The logistics industry has spent the last two decades chasing speed.
As former defense counsel for logistics companies, we saw the Amazon effect up close. Every participant in the logistics chain was pushed to move freight faster and cheaper to satisfy a market trained to expect everything now.
Freight brokers were the lynchpin. Like travel agents, they found the carrier willing to move the load at the lowest available rate. Too often, however, the lowest rate came from the carrier with the least experience and the weakest safety culture.
On May 14, 2026, the Supreme Court issued a unanimous decision in Montgomery v. Caribe Transport II, LLC, holding that negligent hiring and selection claims against freight brokers are not preempted by the Federal Aviation Administration Authorization Act (“FAAAA”).

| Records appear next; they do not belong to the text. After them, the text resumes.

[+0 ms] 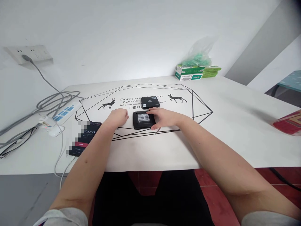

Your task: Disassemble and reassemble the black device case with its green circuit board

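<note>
A small black device (142, 120) with a white label on top lies on the white table (235, 131). My right hand (164, 117) grips its right side, fingers curled round the edge. My left hand (118, 118) rests on the table just left of the device, fingers curled down, and I cannot see anything in it. A second black box-like piece (150, 102) lies just behind the device, apart from both hands.
A black phone (85, 142) showing a timer lies left of my left arm. A power strip (61, 116) with grey cables sits at the far left below a wall socket (30, 54). Green boxes and a bag (196, 67) stand at the back right. A red object (290, 123) is at the right edge.
</note>
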Motion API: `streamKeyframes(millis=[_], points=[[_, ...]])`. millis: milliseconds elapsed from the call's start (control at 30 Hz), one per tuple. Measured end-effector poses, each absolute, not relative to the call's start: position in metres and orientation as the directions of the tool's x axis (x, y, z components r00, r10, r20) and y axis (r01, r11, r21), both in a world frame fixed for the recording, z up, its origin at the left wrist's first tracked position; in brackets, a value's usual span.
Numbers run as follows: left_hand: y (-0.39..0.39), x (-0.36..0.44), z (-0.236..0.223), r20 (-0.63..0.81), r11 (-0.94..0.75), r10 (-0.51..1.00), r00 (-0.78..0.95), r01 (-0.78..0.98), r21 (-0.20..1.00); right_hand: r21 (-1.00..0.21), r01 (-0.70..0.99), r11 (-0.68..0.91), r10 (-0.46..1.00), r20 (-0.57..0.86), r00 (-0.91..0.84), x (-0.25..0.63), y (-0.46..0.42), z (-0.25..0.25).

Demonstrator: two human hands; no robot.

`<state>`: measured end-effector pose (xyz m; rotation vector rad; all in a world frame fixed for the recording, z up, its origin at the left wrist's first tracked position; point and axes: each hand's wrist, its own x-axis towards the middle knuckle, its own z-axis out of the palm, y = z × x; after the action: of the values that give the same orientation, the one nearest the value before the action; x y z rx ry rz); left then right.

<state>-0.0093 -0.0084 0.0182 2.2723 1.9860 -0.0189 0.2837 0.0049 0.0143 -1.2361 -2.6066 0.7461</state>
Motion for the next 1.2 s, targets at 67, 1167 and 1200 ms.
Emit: streamKeyframes(millis=[67,1167,1200], points=[[-0.011,-0.005,0.020,-0.096,-0.142,0.984,0.151,0.985,0.094,-0.505,0.677,0.536,0.759,-0.063,-0.648,0.284,0.007,0.012],[-0.032,0.015,0.043,0.096,-0.169,0.985,0.141,0.892,0.420,-0.444,0.481,0.756,0.647,0.403,-0.647,0.272,0.007,-0.004],[-0.035,0.019,0.045,0.090,-0.156,0.987,0.130,0.884,0.441,-0.441,0.457,0.773,0.629,0.437,-0.643,0.269,0.004,-0.003]])
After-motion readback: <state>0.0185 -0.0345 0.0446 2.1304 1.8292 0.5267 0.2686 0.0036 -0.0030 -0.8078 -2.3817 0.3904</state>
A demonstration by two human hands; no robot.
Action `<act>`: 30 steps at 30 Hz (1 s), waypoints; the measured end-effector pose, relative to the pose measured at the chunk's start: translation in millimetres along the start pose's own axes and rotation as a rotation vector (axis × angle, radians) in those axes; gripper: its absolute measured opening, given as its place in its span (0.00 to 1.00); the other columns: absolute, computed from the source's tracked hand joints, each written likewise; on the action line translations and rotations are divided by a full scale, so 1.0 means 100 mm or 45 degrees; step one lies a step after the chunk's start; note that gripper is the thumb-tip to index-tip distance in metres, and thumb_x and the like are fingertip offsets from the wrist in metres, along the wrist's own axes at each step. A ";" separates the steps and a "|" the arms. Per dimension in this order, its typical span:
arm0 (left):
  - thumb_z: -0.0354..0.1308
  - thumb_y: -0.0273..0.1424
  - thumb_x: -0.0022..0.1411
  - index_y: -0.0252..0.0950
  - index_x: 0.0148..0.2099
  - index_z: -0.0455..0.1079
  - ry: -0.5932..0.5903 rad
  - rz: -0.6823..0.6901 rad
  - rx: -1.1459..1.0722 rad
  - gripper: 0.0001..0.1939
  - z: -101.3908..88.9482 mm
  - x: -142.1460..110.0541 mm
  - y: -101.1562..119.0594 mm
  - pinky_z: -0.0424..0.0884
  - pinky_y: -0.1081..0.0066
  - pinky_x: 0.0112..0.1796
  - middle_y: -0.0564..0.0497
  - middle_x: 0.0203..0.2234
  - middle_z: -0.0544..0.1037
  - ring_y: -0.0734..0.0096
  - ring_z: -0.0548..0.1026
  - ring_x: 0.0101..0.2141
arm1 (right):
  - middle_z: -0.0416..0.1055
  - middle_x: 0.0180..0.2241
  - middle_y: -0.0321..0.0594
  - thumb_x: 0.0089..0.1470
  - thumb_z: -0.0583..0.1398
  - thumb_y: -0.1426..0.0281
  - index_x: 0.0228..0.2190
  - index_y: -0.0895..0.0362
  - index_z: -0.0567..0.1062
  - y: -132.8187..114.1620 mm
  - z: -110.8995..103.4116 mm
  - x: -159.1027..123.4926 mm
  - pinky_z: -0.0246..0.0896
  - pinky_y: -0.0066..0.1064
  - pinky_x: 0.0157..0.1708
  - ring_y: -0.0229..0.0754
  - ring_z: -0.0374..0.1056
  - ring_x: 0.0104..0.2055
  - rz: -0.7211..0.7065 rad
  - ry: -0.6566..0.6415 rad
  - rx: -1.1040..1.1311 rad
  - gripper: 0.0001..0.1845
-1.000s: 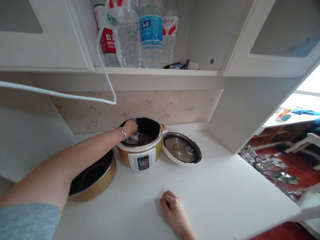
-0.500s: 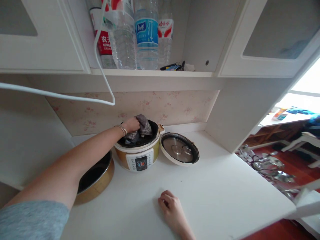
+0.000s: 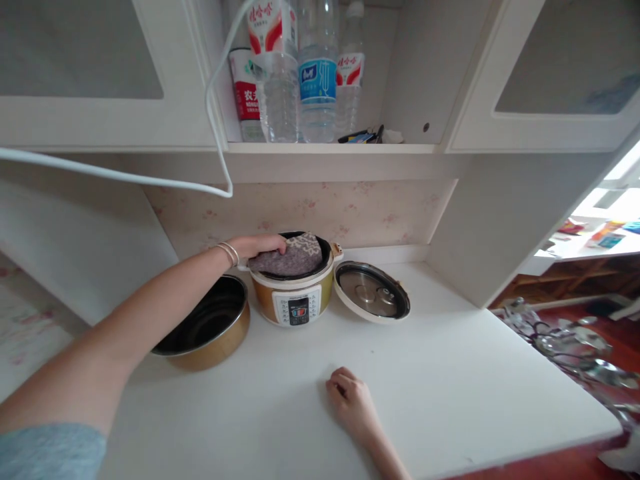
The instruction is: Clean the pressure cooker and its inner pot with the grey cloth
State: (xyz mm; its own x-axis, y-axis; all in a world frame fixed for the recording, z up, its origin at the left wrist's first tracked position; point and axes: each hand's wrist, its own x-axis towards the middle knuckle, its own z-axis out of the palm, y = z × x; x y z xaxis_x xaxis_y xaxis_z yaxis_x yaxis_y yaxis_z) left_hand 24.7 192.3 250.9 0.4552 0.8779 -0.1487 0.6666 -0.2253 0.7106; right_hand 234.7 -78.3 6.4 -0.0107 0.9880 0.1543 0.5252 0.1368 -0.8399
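My left hand [image 3: 264, 245] grips a grey-purple patterned cloth [image 3: 295, 259] at the mouth of an electric pressure cooker [image 3: 270, 300]. The cloth lies spread across the cooker's dark opening and hides most of its inside. Just right of the cooker, its round lid [image 3: 367, 293] rests with the metal underside facing up. A gold pot [image 3: 210, 347] with a dark interior stands to the left, partly behind my left forearm. My right hand [image 3: 349, 397] is on the white counter in front, fingers curled; whether anything is in them is hidden.
Above the cooker is an open cabinet shelf [image 3: 330, 148] with several water bottles [image 3: 319, 87]. A white cable [image 3: 125, 179] hangs across the left side. Shiny metal items [image 3: 560, 340] lie on the red floor [image 3: 617, 357] to the right.
The cloth was bunched down inside the cooker and now spreads over its opening, with my left hand at its left side. The view has shifted; my right hand stays curled on the counter.
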 end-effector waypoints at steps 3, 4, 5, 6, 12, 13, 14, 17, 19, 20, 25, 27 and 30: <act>0.55 0.26 0.48 0.33 0.34 0.69 -0.014 -0.069 -0.562 0.07 0.26 -0.10 0.24 0.70 0.71 0.29 0.50 0.23 0.76 0.67 0.74 0.26 | 0.70 0.30 0.41 0.57 0.52 0.64 0.21 0.56 0.74 -0.01 0.01 -0.03 0.57 0.29 0.33 0.39 0.66 0.31 0.020 0.021 0.057 0.18; 0.55 0.25 0.48 0.33 0.34 0.68 0.058 -0.056 -0.692 0.07 0.34 -0.11 0.31 0.69 0.71 0.28 0.50 0.23 0.75 0.68 0.74 0.26 | 0.70 0.29 0.41 0.56 0.53 0.63 0.20 0.56 0.74 -0.02 0.00 -0.03 0.57 0.29 0.32 0.39 0.66 0.31 0.045 0.021 0.104 0.18; 0.55 0.25 0.49 0.33 0.34 0.67 0.142 -0.034 -0.779 0.07 0.42 -0.12 0.37 0.69 0.72 0.28 0.50 0.23 0.74 0.70 0.73 0.25 | 0.70 0.28 0.40 0.55 0.54 0.61 0.20 0.57 0.73 -0.03 0.00 -0.03 0.57 0.29 0.31 0.39 0.65 0.30 0.101 0.018 0.177 0.18; 0.54 0.24 0.50 0.33 0.34 0.66 0.216 -0.003 -0.829 0.06 0.50 -0.13 0.43 0.68 0.73 0.27 0.51 0.23 0.73 0.71 0.72 0.25 | 0.70 0.27 0.40 0.53 0.56 0.60 0.21 0.57 0.73 -0.04 -0.02 -0.03 0.57 0.29 0.29 0.39 0.65 0.29 0.186 0.011 0.288 0.17; 0.53 0.27 0.56 0.34 0.41 0.68 0.421 0.319 -0.379 0.09 0.88 -0.39 0.76 0.68 0.69 0.35 0.46 0.32 0.76 0.66 0.74 0.32 | 0.70 0.45 0.42 0.49 0.62 0.57 0.41 0.54 0.74 -0.29 -0.44 0.05 0.62 0.28 0.27 0.40 0.70 0.35 0.471 0.198 1.304 0.19; 0.53 0.27 0.57 0.35 0.43 0.68 0.436 0.373 -0.223 0.11 0.96 -0.48 0.82 0.68 0.68 0.38 0.45 0.34 0.77 0.63 0.74 0.35 | 0.68 0.49 0.42 0.49 0.62 0.57 0.44 0.51 0.72 -0.36 -0.56 0.08 0.65 0.31 0.31 0.42 0.70 0.39 0.448 0.240 1.428 0.21; 0.52 0.28 0.58 0.36 0.46 0.68 0.440 0.432 -0.074 0.13 1.05 -0.58 0.88 0.67 0.67 0.40 0.44 0.35 0.77 0.60 0.74 0.37 | 0.67 0.52 0.41 0.50 0.62 0.57 0.46 0.49 0.71 -0.44 -0.68 0.10 0.67 0.35 0.36 0.45 0.70 0.44 0.424 0.263 1.540 0.21; 0.48 0.29 0.62 0.40 0.57 0.63 0.346 0.619 0.264 0.21 1.44 -0.91 1.00 0.66 0.63 0.42 0.43 0.37 0.77 0.58 0.75 0.38 | 0.65 0.55 0.38 0.53 0.58 0.53 0.48 0.45 0.70 -0.62 -0.96 0.15 0.63 0.49 0.47 0.51 0.65 0.53 0.329 0.263 1.797 0.21; 0.46 0.31 0.63 0.41 0.57 0.63 0.213 0.776 0.392 0.20 1.81 -1.11 1.00 0.67 0.60 0.40 0.41 0.38 0.77 0.56 0.75 0.37 | 0.68 0.52 0.37 0.54 0.56 0.50 0.46 0.44 0.71 -0.62 -1.04 0.12 0.62 0.50 0.49 0.50 0.66 0.53 0.294 0.273 1.888 0.20; 0.45 0.32 0.63 0.40 0.56 0.64 0.161 0.823 0.440 0.20 2.02 -1.19 0.97 0.68 0.59 0.39 0.40 0.38 0.77 0.55 0.75 0.37 | 0.69 0.51 0.37 0.54 0.55 0.50 0.44 0.45 0.73 -0.58 -1.05 0.08 0.62 0.49 0.49 0.49 0.66 0.52 0.310 0.290 1.909 0.20; 0.43 0.34 0.64 0.35 0.51 0.68 -0.003 0.810 0.568 0.19 3.03 -1.44 0.59 0.70 0.56 0.39 0.37 0.37 0.74 0.53 0.73 0.41 | 0.76 0.40 0.47 0.52 0.53 0.45 0.36 0.55 0.78 -0.02 -0.85 -0.33 0.65 0.47 0.45 0.52 0.70 0.46 0.677 0.345 1.750 0.29; 0.45 0.38 0.64 0.35 0.53 0.67 -0.087 0.759 0.496 0.21 3.28 -1.48 0.45 0.71 0.54 0.42 0.36 0.39 0.74 0.51 0.72 0.44 | 0.76 0.38 0.49 0.50 0.51 0.41 0.36 0.57 0.79 0.19 -0.81 -0.48 0.66 0.48 0.43 0.54 0.71 0.44 0.747 0.328 1.627 0.34; 0.48 0.42 0.62 0.34 0.60 0.62 -0.198 0.769 0.246 0.27 3.39 -1.51 0.31 0.67 0.55 0.50 0.36 0.51 0.70 0.51 0.68 0.51 | 0.76 0.38 0.48 0.48 0.53 0.41 0.38 0.56 0.78 0.38 -0.89 -0.55 0.67 0.46 0.40 0.52 0.72 0.42 0.775 0.341 1.518 0.34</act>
State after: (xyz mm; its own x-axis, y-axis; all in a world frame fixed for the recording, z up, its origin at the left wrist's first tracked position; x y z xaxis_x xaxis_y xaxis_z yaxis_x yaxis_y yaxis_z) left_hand 177.2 -90.6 62.4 0.8534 0.5047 0.1302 0.3539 -0.7445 0.5661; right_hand 331.1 -133.7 12.3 0.1922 0.8883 -0.4172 -0.6600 -0.1976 -0.7248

This decision should raise the standard for brokers and carriers alike: stronger vetting, better safety controls, and real accountability designed to keep unsafe carriers off the road.
The decision is significant because trucking safety is rarely determined by a single moment behind the wheel. Serious crashes often have deeper roots. They are the product of business decisions made months or years earlier—who was hired, how drivers were supervised, what safety systems existed, whether maintenance was prioritized, and whether production pressures eclipsed safety concerns.
That is why safety culture matters. A strong safety culture is reflected in hiring practices, driver qualification procedures, training, maintenance programs, hours-of-service compliance, supervision, crash review processes, and a company’s willingness to place safety ahead of revenue. Companies that invest in safety typically leave evidence of those efforts. Companies that do not often leave a different trail.
At O’Neill Friedman, our background as former national defense counsel for motor carriers, brokers, and logistics companies provides a unique perspective. We understand how freight moves, how transportation companies evaluate risk, and where critical safety information is often found.
When we investigate a transportation case, we look beyond the crash itself. We examine the carrier’s safety record, hiring decisions, training practices, maintenance history, dispatch communications, broker-carrier relationships, and corporate safety culture. The goal is simple: determine whether the crash was an isolated mistake or the foreseeable result of systemic safety failures.
In many cases, the most important evidence is not found at the crash scene. It is found in safety manuals, hiring files, training records, maintenance logs, internal emails, and the decisions companies made long before the collision occurred.
Accountability begins with understanding how the system works. Meaningful change occurs when companies throughout the logistics chain recognize that safety is not a cost center—it is a core business function. And when safety is sacrificed in the pursuit of speed, the consequences can be devastating.